Carolyn Bryant recently admitted that she lied. It was not a little white lie, but a big white lie, the biggest of white lies ever told. A big fat white lie told countless times over the centuries, always to the detriment of African-Americans. Her lie? She said that Emmett Till, a 14 year-old African-American boy, whistled at her. For this lie, Mr. Till died an excruciating, sickening death. (Scroll down on the “Emmett Till” Wikipedia page and you’ll see a picture of Mr. Till in his coffin; his mother insisted on an open casket funeral to show the world what had happened to her son.)

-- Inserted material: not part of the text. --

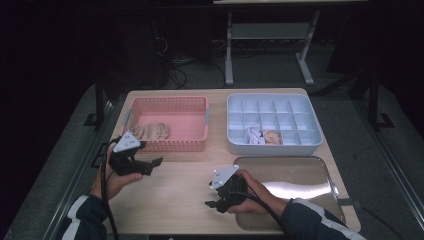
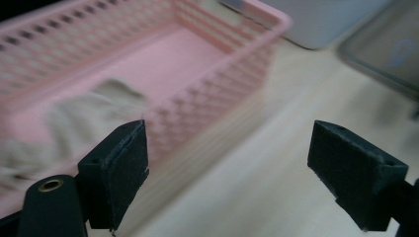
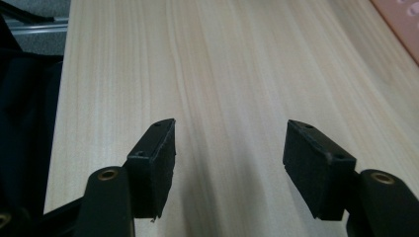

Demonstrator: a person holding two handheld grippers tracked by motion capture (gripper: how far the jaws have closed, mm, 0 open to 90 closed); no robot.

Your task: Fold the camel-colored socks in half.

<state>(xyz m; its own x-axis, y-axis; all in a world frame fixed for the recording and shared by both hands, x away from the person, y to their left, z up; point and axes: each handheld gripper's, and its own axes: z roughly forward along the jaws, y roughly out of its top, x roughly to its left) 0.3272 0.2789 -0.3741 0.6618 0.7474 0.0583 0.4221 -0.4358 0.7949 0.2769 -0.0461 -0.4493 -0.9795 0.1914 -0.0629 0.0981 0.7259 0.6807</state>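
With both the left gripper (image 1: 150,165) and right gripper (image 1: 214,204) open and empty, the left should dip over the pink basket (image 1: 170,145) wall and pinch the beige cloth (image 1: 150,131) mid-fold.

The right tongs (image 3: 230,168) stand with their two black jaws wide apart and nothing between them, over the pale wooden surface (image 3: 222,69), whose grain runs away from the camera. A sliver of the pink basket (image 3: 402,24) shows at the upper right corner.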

Bryant’s big fat white lie reinforces a truism that was my takeaway from Colson Whitehead’s excellent novel The Underground Railroad: African-Americans live at the pleasure of white Americans. Even when his heroine Cora, a runaway slave, found anti-slavery whites willing to help her escape bondage, some had a different agenda. Some wanted to maintain control over the black population by forced sterilization. One couple would only help Cora by making her a prisoner, keeping her locked away so that others would not discover that they are harboring a fugitive slave. In her attic dungeon, aloft like Rapunzel, she sees what happens to uppity Negroes and the whites who helped them. They become fodder for state-sponsored barbarism and murder in the comfort of the neighborhood park across the street.
Railroad makes another point that stuck with me: when blacks do achieve a level of success, then whites have the right to destroy it. Cora is menaced by a rabid slave-hunter named Ridgeway, Captain Ahab to her Moby Dick. Ridgeway has an almost spotless record when it comes to capturing runaways and returning them to their plantations. Cora’s mother was the “almost,” the one who eluded Ridgeway’s capture. For this, he wants to make Cora pay by taking her back to her sadistic master in Georgia by any means necessary.

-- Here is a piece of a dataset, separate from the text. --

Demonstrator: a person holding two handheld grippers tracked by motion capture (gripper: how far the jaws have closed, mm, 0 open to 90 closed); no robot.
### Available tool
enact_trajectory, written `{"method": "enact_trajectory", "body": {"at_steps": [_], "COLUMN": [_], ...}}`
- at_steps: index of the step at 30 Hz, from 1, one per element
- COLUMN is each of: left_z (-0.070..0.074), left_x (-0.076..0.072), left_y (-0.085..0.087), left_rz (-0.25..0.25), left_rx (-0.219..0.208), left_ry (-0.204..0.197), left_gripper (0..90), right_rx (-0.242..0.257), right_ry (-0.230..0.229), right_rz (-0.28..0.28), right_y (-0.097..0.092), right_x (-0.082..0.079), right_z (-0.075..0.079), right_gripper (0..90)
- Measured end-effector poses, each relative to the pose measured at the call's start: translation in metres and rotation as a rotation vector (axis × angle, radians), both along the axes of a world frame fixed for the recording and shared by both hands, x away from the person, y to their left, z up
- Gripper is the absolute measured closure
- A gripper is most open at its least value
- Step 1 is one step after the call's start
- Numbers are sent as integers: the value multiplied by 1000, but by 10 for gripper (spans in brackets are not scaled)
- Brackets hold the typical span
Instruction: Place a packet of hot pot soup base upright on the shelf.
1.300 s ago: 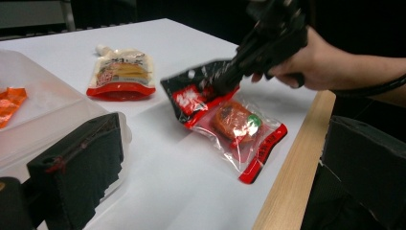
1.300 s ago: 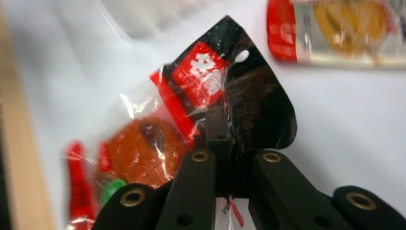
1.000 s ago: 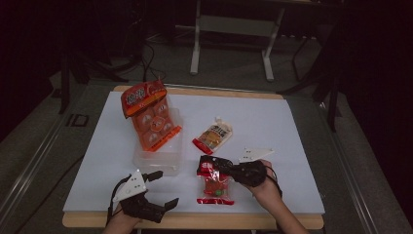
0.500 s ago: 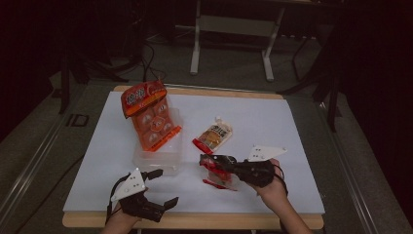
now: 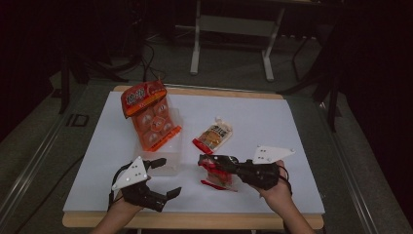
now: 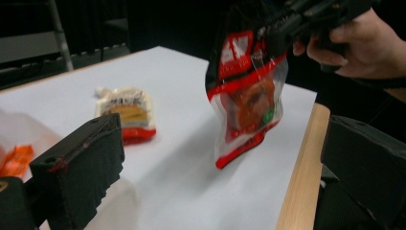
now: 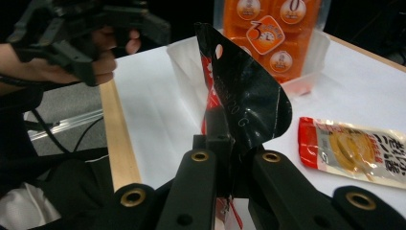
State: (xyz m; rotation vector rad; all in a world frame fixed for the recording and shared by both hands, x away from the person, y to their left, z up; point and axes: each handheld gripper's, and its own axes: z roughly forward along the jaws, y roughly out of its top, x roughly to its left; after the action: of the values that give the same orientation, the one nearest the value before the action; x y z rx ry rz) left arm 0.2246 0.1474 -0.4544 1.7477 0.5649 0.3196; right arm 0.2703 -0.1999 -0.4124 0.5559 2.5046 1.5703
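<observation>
above the near edge of the white table (image 5: pixel 272 122), a red-and-black snack pouch (image 6: pixel 246 96) hangs clear of the surface, pinched at its top by the right gripper (image 5: pixel 207 161). the left gripper (image 5: pixel 168 175) waits beside it, jaws spread and empty. the lift looks under way; next comes carrying the pouch towards the clear tub (image 5: pixel 168 163) holding an orange packet (image 5: pixel 151 117), past the yellow sachet (image 5: pixel 214 136).

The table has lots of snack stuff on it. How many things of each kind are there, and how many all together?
Snack packets: 3 (red-and-black packet held off the table by the right gripper, pale orange packet lying flat, big orange packet standing in the tub)
Clear plastic tubs: 1 (clear tub)
Total: 4 things
</observation>
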Motion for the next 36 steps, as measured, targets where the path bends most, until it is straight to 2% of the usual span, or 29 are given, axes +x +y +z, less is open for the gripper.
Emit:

Ridgeway is a jewel of a villain, well drawn out and vicious. But he also has a curiously calm side, making him even more threatening. When things go his way, he can behave almost civil. But it only takes an instant for him to turn his barbarism on, commit an atrocious act, and then returning to his calm state. Ridgeway believes in maintaining the status quo: a slave is property, like a plough or a table, and it belongs to someone (he always uses the third person pronoun with slaves). Yet he also has a black companion, Homer, sort of his Boy Friday. Ridgeway obtains Homer then buys his freedom. Despite the terrors he commits to other blacks, Ridgeway treats Homer respectfully, and Homer remains loyal to him. I wonder if Ridgeway really sees Homer as a black person at all. Bigots often create exceptions in their minds for black folks that they like.
Ridgeway wants to destroy any freedom blacks enjoy and ultimately longs to destroy the underground railroad itself. Whitehead makes the underground railroad a literal railroad, a locomotive subway with stations buried deep underneath safe houses. Some readers found this a bit over the top, but I thought it a brilliant representation, a perfect foil for his antagonist.
The power Ridgeway possesses is his ability to get like-minded people to follow his audacious lead. This proves critical at the end of the book. And it had me thinking of how whites, jealous, filled with hate, have taken from African-Americans sometimes simply because they could, like Bryant did to Mr. Till. It also explains why I reacted as strongly as I did to the election of Donald Trump as president. It was the ultimate act of cruelty, the sort of thing that haunts blacks and that bigots live for.
In Trump we have Ridgeway’s modern equivalent. He believes that blacks have their place, and so long as they are in that place, things are OK. Otherwise, blacks are uncivilized and live in horrific conditions riddled with crime and drugs. His racist views date back decades, to when he and his father prevented blacks from living in their buildings.
When Barack Obama became president, Trump lost it and started his birther bullshit. He lost it further still when no one took him seriously, people called him a racist, and the President himself mocked him at a White House Correspondents Dinner.
What greater revenge could such a man as Trump have then to get elected president, go into the White House, and destroy everything President Obama ever did. “Make America Great Again,” Trump proclaimed, a foghorn more than a dog whistle, one that harkens back to the age of slave hunters like Whitehead’s Ridgeway.
Trump got away with it because society gave him permission just as it gave Carolyn Bryant permission to lie and get a 14 year-old boy into trouble and murdered. Turning a blind eye to bigotry does not make it go away. It makes it grow. It maintains the status quo for all the Ridgeways, Bryants, and Trumps of the world, making it safe to hate again.